---- COLLECTED DATA

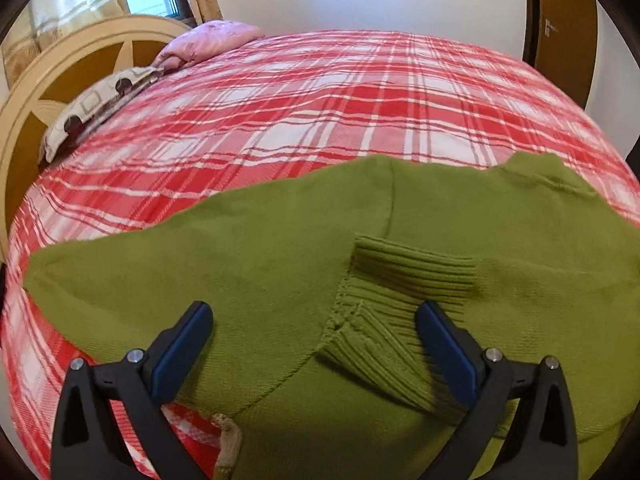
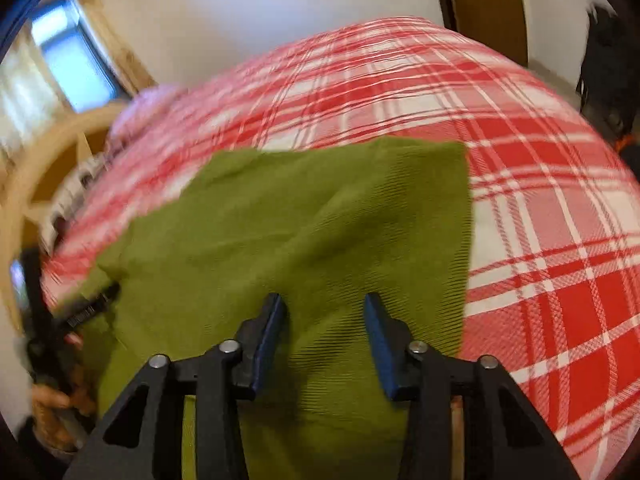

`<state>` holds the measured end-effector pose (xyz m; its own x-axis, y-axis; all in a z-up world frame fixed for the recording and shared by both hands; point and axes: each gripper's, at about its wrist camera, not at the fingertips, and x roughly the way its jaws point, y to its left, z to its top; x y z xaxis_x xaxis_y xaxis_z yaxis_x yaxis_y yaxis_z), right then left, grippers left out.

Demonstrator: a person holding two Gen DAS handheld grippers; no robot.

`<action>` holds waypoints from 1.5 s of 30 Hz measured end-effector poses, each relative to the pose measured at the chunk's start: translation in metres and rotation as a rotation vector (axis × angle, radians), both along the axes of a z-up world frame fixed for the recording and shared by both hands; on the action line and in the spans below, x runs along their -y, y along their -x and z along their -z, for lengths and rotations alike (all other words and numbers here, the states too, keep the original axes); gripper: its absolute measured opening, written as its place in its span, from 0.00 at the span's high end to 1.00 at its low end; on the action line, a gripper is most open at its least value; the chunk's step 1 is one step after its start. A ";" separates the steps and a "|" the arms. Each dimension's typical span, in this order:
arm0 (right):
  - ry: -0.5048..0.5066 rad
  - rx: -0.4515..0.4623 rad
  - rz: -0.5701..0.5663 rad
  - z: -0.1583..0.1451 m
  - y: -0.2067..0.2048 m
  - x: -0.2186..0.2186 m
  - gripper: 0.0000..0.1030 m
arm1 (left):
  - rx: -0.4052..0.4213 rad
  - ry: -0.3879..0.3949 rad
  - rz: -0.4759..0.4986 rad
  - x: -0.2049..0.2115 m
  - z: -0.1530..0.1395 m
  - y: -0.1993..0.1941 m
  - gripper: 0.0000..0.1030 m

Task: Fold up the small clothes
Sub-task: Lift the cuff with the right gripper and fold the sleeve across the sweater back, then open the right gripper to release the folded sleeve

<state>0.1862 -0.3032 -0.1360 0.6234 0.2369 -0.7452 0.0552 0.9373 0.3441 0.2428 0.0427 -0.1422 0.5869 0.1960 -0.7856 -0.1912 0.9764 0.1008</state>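
Note:
A green knit sweater point(image 1: 260, 272) lies spread on the red and white plaid bed point(image 1: 320, 92). A sleeve with a ribbed cuff point(image 1: 416, 272) is folded across its body. My left gripper point(image 1: 316, 320) is open and empty, just above the sweater near the cuff. In the right wrist view the sweater point(image 2: 312, 220) lies with its ribbed hem toward the right. My right gripper point(image 2: 326, 308) is open and empty over the sweater's near part. The left gripper point(image 2: 84, 312) shows at the left edge of that view, blurred.
A cream headboard point(image 1: 60, 76) stands at the left, with a patterned pillow point(image 1: 88, 112) and a pink pillow point(image 1: 208, 42) against it. A wooden door point(image 1: 564, 36) is at the far right. A dark object point(image 2: 608, 60) stands beside the bed.

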 end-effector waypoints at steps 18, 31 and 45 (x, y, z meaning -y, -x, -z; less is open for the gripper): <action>0.282 -0.057 0.064 -0.002 -0.054 -0.010 1.00 | 0.025 0.033 -0.105 -0.019 0.003 0.003 0.00; 0.296 0.135 0.084 -0.035 -0.033 -0.023 0.98 | 0.053 0.008 -0.117 -0.062 -0.013 0.039 0.00; 0.178 0.087 -0.322 -0.005 -0.014 -0.214 0.98 | 0.133 0.122 -0.322 -0.190 -0.022 0.085 0.00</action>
<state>0.2007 -0.0888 -0.1314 0.6010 0.3023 -0.7399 -0.2741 0.9475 0.1645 0.1575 0.2325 -0.1203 0.6092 0.2971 -0.7352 -0.4942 0.8674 -0.0589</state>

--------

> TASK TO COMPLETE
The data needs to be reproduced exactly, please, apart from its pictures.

> ANSWER SPACE
`<state>` holds the measured end-effector pose (xyz m; its own x-axis, y-axis; all in a z-up world frame fixed for the recording and shared by both hands; point and axes: each gripper's, at about its wrist camera, not at the fingertips, and x roughly the way its jaws point, y to its left, z to its top; x y z xaxis_x xaxis_y xaxis_z yaxis_x yaxis_y yaxis_z), right then left, grippers left out.

Demonstrator: a person holding two Gen DAS handheld grippers; no robot.

`<action>` holds waypoints from 1.5 s of 30 Hz measured end-effector poses, each relative to the pose measured at the chunk's start: translation in metres and rotation as a rotation vector (axis × angle, radians), both along the axes of a z-up world frame fixed for the recording and shared by both hands; on the action line and in the spans below, x runs along their -y, y along their -x and z along their -z, for lengths and rotations alike (all other words and numbers here, the states too, keep the original axes); gripper: its absolute measured opening, written as its place in its span, from 0.00 at the span's high end to 1.00 at its low end; on the action line, a gripper is most open at its least value; the chunk's step 1 is one step after its start. A ";" separates the steps and a "|" the arms. Each dimension's typical span, in this order:
arm0 (right):
  - ry: -0.5048..0.5066 rad
  - rx: -0.4515..0.4623 rad
  - rz: -0.5701..0.5663 rad
  - z: -0.1583..0.1451 m
  - y: -0.2067..0.2048 m
  - x: -0.2186..0.2186 m
  - gripper: 0.0000..0.1030 m
arm1 (left):
  - rx: -0.4052..0.4213 rad
  - ry: -0.3879..0.3949 rad
  - rz: -0.4759..0.4986 rad
  - x: -0.2049..0.2115 m
  - z: -0.1530..0.1395 m
  - y: -0.1993..0.1941 m
  - gripper: 0.0000..0.1030 m

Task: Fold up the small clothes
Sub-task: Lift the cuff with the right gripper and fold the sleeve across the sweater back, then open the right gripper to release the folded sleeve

<state>0.1862 -0.3032 -0.1360 0.6234 0.2369 -0.7452 0.0552 0.9373 0.3441 0.2428 0.0427 -0.1422 0.5869 0.1960 -0.7856 -0.1912 0.9764 0.1008</state>
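Note:
A green knit sweater point(image 1: 260, 272) lies spread on the red and white plaid bed point(image 1: 320, 92). A sleeve with a ribbed cuff point(image 1: 416, 272) is folded across its body. My left gripper point(image 1: 316, 320) is open and empty, just above the sweater near the cuff. In the right wrist view the sweater point(image 2: 312, 220) lies with its ribbed hem toward the right. My right gripper point(image 2: 326, 308) is open and empty over the sweater's near part. The left gripper point(image 2: 84, 312) shows at the left edge of that view, blurred.
A cream headboard point(image 1: 60, 76) stands at the left, with a patterned pillow point(image 1: 88, 112) and a pink pillow point(image 1: 208, 42) against it. A wooden door point(image 1: 564, 36) is at the far right. A dark object point(image 2: 608, 60) stands beside the bed.
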
 end-effector waypoints at steps 18, 31 and 45 (x, y, z meaning -y, -x, -z; less is open for the gripper): <action>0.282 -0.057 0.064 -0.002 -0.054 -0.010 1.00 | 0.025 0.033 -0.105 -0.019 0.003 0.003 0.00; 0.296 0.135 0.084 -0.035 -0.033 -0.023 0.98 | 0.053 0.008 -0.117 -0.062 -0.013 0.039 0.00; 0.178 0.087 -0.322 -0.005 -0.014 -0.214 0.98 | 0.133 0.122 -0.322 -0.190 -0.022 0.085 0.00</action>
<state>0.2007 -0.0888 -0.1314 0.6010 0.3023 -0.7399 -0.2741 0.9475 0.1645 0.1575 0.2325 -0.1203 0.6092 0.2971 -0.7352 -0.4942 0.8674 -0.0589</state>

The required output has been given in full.